The index items list the "topics" that can be found in the book. The page numbers point to the "occurrences" of the topics in the book showing where the reader can find the information resources. Different formatting of the topics and the page numbers (occurrences) signals that they're a different type (e.g., topic in roman font: island, capital city, site of interest; topic in italics: water sport; occurrence in roman: description of the topic; occurrence in bold-italics: city map). The "see also" defines an association between two topics.

Table 1 already contains the fundamental concepts of Topic Maps: topics, topic types, occurrences, occurrence types, associations, and association types.

Topic
A topic, in its most generic sense, represents any "thing" - a person, an entity, a concept, really anything - regardless of whether it exists or has any other specific characteristic about which anything whatsoever may be asserted by any means. The topics represent the things - the concepts - that are in the application domain. Every topic has an identifier, one or more types, and several characteristics (see Figure 3). The mandatory identifier is the unique address of the topic. The optional types describe "which kind" the topic is - in other words, a "class-instance" relationship. The referenced type is also a topic that allows self-documenting Topic Maps. One characteristic is the optional topic name that's divided into base, display, and sort names (only the base name is required). See Listing 1 for topic types and examples.

Occurrence
The second characteristic of a topic is the occurrence. It's a link to an information resource that's somehow relevant to the topic; it connects the topic domain with the resource domain. Every occurrence plays a role that's expressed by the occurrence role type, again a topic (see Figure 4). A topic can have as many occurrences as necessary. The link addressing is done with either HyTime or XLink/XPointer and therefore is as powerful as these standards. See Listing 2 for occurrence role types and topics with occurrences.

Identity
The difficulty with the automatic merging of different Topic Maps into one map can be reduced to the question: Are the two topics about the same subject? This sometimes philosophical issue is solved pragmatically by Topic Maps. Two topics are the same if they have the same name in the same scope or refer to the same thing using their identity attribute. The topics and all their characteristics could be merged if this condition holds.

Facet
Facets are property-value pairs that can be assigned to information resources as a kind of metadata. It's not intended, but also not forbidden by the standard, to assign facets to topics.

Advanced Concepts
A few additional concepts are necessary to give Topic Maps the full power that's needed for knowledge representation. These concepts are type hierarchies to cover complex classifications, transitivity property for associations, inference rules for the deduction of implicit knowledge, and consistency constraints to validate the semantics of large Topic Maps and guide the map's author. The concepts are modeled in so-called Topic Map templates, which can be compared with application profiles (see Figure 6). Topic Maps software that supports such a template provides all the functions that knowledge management applications require.

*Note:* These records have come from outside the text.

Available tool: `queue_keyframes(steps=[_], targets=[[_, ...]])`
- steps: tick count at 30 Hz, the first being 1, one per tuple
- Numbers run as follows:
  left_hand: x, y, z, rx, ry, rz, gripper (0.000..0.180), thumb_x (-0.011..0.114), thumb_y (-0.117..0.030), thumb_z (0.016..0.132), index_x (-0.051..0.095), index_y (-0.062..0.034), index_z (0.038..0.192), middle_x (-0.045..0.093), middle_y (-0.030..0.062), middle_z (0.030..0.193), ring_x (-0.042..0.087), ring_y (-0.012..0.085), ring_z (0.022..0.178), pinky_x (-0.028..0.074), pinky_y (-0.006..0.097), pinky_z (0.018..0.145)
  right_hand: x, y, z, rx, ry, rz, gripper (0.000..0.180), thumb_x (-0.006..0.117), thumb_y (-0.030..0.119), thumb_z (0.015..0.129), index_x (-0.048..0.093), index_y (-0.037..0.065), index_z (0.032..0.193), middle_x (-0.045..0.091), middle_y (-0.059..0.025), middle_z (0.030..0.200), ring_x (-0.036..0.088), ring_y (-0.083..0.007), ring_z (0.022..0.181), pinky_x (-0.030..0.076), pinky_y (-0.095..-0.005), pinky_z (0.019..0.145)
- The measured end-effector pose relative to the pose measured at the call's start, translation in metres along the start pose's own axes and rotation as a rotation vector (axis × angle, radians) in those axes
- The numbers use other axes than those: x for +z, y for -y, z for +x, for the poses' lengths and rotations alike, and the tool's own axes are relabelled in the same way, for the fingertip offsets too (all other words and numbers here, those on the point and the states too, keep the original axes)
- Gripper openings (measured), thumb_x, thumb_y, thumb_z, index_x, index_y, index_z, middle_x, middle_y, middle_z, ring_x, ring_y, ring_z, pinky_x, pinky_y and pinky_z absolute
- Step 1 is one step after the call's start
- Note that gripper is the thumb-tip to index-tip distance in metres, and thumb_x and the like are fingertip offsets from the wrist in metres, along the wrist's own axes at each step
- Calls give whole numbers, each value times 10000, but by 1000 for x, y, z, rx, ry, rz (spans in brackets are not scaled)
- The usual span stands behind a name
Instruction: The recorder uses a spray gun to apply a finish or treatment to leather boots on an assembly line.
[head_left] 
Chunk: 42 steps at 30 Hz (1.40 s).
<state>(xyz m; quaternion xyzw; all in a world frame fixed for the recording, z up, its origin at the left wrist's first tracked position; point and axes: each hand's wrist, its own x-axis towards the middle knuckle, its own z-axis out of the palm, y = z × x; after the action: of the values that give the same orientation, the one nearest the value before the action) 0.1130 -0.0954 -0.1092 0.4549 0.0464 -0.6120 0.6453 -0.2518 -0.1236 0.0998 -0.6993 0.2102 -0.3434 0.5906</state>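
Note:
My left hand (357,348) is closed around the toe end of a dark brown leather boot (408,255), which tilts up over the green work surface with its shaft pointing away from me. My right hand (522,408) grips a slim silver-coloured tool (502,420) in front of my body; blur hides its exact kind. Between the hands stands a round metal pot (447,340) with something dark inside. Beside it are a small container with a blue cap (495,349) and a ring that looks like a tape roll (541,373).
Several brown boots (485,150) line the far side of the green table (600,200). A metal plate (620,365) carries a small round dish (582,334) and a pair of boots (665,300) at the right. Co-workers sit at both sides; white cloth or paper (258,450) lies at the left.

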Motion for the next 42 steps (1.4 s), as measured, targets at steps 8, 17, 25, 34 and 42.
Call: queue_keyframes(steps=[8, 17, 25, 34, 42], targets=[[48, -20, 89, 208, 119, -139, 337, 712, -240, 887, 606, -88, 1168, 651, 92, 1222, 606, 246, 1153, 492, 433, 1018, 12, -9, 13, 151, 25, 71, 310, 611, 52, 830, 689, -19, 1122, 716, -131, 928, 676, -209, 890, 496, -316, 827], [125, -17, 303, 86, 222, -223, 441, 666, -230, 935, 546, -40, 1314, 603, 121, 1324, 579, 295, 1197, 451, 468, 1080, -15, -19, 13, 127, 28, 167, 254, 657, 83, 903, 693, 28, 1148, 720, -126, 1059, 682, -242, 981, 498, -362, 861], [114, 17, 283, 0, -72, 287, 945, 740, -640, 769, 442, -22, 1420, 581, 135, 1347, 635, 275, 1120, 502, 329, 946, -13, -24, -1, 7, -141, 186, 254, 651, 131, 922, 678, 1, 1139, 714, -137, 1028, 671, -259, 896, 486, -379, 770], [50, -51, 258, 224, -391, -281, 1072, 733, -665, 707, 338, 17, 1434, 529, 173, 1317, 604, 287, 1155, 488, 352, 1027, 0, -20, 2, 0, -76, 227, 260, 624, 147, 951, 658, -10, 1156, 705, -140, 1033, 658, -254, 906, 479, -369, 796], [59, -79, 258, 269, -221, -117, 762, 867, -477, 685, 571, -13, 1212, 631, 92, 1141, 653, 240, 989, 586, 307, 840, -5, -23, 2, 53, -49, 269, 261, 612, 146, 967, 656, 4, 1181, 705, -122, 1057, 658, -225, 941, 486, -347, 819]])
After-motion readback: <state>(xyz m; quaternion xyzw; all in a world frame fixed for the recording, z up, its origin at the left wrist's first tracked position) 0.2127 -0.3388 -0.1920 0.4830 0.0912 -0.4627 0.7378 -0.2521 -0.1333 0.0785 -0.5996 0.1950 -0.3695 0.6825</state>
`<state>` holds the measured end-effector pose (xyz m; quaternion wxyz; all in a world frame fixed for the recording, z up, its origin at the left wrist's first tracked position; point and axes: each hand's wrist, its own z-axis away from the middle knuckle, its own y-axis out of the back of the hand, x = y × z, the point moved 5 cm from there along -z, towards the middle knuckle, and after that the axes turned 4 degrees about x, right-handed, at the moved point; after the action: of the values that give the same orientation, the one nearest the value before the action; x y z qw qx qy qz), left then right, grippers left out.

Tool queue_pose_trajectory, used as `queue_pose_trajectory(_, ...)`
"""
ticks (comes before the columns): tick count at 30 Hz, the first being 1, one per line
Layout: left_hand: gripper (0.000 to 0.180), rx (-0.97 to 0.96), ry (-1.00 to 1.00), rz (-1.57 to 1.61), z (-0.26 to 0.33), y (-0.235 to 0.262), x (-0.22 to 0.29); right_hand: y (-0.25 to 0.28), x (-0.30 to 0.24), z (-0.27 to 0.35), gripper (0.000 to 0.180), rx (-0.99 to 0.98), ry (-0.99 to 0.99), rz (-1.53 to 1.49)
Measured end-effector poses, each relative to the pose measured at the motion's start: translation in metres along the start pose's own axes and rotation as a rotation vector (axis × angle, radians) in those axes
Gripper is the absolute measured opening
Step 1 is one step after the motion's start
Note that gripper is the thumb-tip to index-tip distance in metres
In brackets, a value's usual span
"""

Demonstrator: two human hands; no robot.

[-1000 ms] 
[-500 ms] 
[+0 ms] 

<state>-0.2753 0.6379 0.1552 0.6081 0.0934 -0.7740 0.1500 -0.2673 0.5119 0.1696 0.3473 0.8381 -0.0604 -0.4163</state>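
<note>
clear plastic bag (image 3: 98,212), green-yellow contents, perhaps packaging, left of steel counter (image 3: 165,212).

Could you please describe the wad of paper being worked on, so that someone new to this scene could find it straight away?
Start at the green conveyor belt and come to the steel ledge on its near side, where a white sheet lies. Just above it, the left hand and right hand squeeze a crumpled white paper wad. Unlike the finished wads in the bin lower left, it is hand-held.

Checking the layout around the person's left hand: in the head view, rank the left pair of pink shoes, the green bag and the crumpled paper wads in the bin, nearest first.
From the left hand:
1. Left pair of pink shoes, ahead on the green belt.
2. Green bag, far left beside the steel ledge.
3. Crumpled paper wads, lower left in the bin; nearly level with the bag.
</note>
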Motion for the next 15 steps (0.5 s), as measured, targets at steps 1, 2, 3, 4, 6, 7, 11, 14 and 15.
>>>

See Listing 5 for a type hierarchy example.

Topics as GPS Satellites
The description of the Topic Map concepts showed that resource and topic domains are two distinct layers. The former contains all information resources - documents, graphics, images, audio/video clips, database records, and more - and the latter contains all topics, their characteristics, and type information. Topics represent the concepts that are expressed by the resources. Associations model the knowledge by bringing the topics into meaningful relationships. The two domains (layers) are connected by occurrence links that point from topics to information resources or vice versa.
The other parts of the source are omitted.